::: Stored data
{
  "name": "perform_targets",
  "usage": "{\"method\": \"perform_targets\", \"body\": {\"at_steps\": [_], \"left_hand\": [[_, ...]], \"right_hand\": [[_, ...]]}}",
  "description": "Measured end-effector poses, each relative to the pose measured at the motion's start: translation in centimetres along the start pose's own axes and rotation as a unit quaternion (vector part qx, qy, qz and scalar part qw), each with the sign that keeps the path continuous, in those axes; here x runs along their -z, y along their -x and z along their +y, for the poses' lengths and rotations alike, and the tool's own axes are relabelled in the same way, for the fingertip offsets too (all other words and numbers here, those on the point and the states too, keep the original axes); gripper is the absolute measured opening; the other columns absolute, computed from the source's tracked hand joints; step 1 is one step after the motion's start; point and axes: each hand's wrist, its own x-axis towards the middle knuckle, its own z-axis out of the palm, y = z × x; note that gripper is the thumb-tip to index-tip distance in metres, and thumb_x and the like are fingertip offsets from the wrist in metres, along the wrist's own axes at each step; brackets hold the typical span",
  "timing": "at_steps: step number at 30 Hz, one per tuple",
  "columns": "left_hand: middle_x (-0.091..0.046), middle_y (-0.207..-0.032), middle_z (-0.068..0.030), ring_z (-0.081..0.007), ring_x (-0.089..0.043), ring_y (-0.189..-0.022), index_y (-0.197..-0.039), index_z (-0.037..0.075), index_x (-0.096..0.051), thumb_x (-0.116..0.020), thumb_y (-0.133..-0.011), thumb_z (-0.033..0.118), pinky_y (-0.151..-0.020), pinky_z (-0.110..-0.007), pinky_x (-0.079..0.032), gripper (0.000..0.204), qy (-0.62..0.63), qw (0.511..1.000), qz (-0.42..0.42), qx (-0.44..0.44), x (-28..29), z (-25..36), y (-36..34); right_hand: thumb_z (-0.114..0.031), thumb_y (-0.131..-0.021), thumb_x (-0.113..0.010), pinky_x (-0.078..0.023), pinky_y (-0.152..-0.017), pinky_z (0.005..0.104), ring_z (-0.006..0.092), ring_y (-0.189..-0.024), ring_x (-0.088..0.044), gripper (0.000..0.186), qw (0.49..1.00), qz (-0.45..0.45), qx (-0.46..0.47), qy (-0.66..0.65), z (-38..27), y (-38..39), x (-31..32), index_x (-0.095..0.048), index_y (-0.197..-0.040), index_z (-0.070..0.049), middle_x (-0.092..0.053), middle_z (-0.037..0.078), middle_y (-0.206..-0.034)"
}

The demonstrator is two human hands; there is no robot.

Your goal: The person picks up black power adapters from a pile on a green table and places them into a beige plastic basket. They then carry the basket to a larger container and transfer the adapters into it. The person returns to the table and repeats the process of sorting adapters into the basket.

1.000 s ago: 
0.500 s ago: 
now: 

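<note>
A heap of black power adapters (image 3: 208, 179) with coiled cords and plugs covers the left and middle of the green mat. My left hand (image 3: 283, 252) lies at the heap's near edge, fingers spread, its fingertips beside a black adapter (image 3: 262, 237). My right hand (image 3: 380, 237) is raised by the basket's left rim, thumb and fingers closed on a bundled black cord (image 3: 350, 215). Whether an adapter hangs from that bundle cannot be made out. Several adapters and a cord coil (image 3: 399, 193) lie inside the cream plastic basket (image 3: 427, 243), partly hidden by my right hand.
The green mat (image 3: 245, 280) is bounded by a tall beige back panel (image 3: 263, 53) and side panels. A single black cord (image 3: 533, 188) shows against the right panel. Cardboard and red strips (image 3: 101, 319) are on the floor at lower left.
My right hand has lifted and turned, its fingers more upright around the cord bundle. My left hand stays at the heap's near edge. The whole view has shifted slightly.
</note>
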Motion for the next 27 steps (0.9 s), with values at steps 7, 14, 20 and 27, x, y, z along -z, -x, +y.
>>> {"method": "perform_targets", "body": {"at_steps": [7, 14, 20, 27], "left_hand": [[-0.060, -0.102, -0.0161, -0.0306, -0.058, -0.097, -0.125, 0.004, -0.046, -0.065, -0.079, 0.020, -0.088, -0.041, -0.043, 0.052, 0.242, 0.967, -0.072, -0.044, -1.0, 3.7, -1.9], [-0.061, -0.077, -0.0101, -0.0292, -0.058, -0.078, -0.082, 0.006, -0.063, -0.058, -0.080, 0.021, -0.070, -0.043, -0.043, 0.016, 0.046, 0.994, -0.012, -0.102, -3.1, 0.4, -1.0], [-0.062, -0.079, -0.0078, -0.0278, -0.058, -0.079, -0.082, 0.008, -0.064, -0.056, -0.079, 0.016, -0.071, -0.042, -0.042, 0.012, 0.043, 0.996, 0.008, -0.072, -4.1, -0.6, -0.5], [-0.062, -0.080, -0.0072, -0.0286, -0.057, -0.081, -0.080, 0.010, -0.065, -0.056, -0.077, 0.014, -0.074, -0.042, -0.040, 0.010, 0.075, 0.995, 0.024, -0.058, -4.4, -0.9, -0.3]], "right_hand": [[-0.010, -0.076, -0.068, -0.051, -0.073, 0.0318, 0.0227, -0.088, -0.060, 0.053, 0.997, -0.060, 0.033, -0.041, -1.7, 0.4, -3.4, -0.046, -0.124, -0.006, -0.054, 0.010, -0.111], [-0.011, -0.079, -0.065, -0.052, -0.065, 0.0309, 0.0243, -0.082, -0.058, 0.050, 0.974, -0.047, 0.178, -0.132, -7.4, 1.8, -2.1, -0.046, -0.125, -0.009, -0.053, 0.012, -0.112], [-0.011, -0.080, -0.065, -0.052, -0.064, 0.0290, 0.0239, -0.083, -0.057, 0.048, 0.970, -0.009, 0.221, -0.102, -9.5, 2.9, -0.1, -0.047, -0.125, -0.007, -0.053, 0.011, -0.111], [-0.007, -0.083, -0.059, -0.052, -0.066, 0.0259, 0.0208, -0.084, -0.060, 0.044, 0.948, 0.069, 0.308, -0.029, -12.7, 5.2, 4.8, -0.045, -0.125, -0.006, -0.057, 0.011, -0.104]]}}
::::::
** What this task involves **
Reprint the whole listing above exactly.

** Problem solution **
{
  "name": "perform_targets",
  "usage": "{\"method\": \"perform_targets\", \"body\": {\"at_steps\": [_], \"left_hand\": [[_, ...]], \"right_hand\": [[_, ...]]}}",
  "description": "Measured end-effector poses, each relative to the pose measured at the motion's start: translation in centimetres along the start pose's own axes and rotation as a unit quaternion (vector part qx, qy, qz and scalar part qw), each with the sign that keeps the path continuous, in those axes; here x runs along their -z, y along their -x and z along their +y, for the poses' lengths and rotations alike, and the tool's own axes are relabelled in the same way, for the fingertip offsets too (all other words and numbers here, those on the point and the states too, keep the original axes); gripper is the absolute measured opening; the other columns absolute, computed from the source's tracked hand joints; step 1 is one step after the motion's start; point and axes: each hand's wrist, its own x-axis towards the middle knuckle, its own z-axis out of the palm, y = z × x; note that gripper is the thumb-tip to index-tip distance in metres, and thumb_x and the like are fingertip offsets from the wrist in metres, along the wrist's own axes at each step; brackets hold the typical span",
  "timing": "at_steps: step number at 30 Hz, one per tuple",
  "columns": "left_hand: middle_x (-0.091..0.046), middle_y (-0.207..-0.032), middle_z (-0.068..0.030), ring_z (-0.081..0.007), ring_x (-0.089..0.043), ring_y (-0.189..-0.022), index_y (-0.197..-0.039), index_z (-0.037..0.075), index_x (-0.096..0.051), thumb_x (-0.116..0.020), thumb_y (-0.133..-0.011), thumb_z (-0.033..0.118), pinky_y (-0.151..-0.020), pinky_z (-0.110..-0.007), pinky_x (-0.079..0.032), gripper (0.000..0.204), qy (-0.62..0.63), qw (0.511..1.000), qz (-0.42..0.42), qx (-0.44..0.44), x (-28..29), z (-25..36), y (-36..34); right_hand: thumb_z (-0.114..0.031), thumb_y (-0.131..-0.021), thumb_x (-0.113..0.010), pinky_x (-0.078..0.023), pinky_y (-0.152..-0.017), pinky_z (0.005..0.104), ring_z (-0.006..0.092), ring_y (-0.189..-0.024), ring_x (-0.088..0.044), gripper (0.000..0.186), qw (0.49..1.00), qz (-0.45..0.45), qx (-0.46..0.47), qy (-0.66..0.65), z (-38..27), y (-38..39), x (-31..32), index_x (-0.095..0.048), index_y (-0.197..-0.040), index_z (-0.070..0.049), middle_x (-0.092..0.053), middle_z (-0.037..0.078), middle_y (-0.206..-0.034)"
}

The demonstrator is two human hands; there is no robot.

Your goal: The person picks up black power adapters from a pile on a green table and places them into a beige plastic basket. They then carry the basket to a larger container and transfer the adapters into it. The person returns to the table and repeats the process of sorting adapters into the basket.

1.000 s ago: 
0.500 s ago: 
now: 

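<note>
A heap of black power adapters (image 3: 208, 179) with coiled cords and plugs covers the left and middle of the green mat. My left hand (image 3: 283, 252) lies at the heap's near edge, fingers spread, its fingertips beside a black adapter (image 3: 262, 237). My right hand (image 3: 380, 237) is raised by the basket's left rim, thumb and fingers closed on a bundled black cord (image 3: 350, 215). Whether an adapter hangs from that bundle cannot be made out. Several adapters and a cord coil (image 3: 399, 193) lie inside the cream plastic basket (image 3: 427, 243), partly hidden by my right hand.
The green mat (image 3: 245, 280) is bounded by a tall beige back panel (image 3: 263, 53) and side panels. A single black cord (image 3: 533, 188) shows against the right panel. Cardboard and red strips (image 3: 101, 319) are on the floor at lower left.
My right hand has lifted and turned, its fingers more upright around the cord bundle. My left hand stays at the heap's near edge. The whole view has shifted slightly.
</note>
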Motion for the next 27 steps (0.9 s), with values at steps 7, 14, 20 and 27, x, y, z along -z, -x, +y.
>>> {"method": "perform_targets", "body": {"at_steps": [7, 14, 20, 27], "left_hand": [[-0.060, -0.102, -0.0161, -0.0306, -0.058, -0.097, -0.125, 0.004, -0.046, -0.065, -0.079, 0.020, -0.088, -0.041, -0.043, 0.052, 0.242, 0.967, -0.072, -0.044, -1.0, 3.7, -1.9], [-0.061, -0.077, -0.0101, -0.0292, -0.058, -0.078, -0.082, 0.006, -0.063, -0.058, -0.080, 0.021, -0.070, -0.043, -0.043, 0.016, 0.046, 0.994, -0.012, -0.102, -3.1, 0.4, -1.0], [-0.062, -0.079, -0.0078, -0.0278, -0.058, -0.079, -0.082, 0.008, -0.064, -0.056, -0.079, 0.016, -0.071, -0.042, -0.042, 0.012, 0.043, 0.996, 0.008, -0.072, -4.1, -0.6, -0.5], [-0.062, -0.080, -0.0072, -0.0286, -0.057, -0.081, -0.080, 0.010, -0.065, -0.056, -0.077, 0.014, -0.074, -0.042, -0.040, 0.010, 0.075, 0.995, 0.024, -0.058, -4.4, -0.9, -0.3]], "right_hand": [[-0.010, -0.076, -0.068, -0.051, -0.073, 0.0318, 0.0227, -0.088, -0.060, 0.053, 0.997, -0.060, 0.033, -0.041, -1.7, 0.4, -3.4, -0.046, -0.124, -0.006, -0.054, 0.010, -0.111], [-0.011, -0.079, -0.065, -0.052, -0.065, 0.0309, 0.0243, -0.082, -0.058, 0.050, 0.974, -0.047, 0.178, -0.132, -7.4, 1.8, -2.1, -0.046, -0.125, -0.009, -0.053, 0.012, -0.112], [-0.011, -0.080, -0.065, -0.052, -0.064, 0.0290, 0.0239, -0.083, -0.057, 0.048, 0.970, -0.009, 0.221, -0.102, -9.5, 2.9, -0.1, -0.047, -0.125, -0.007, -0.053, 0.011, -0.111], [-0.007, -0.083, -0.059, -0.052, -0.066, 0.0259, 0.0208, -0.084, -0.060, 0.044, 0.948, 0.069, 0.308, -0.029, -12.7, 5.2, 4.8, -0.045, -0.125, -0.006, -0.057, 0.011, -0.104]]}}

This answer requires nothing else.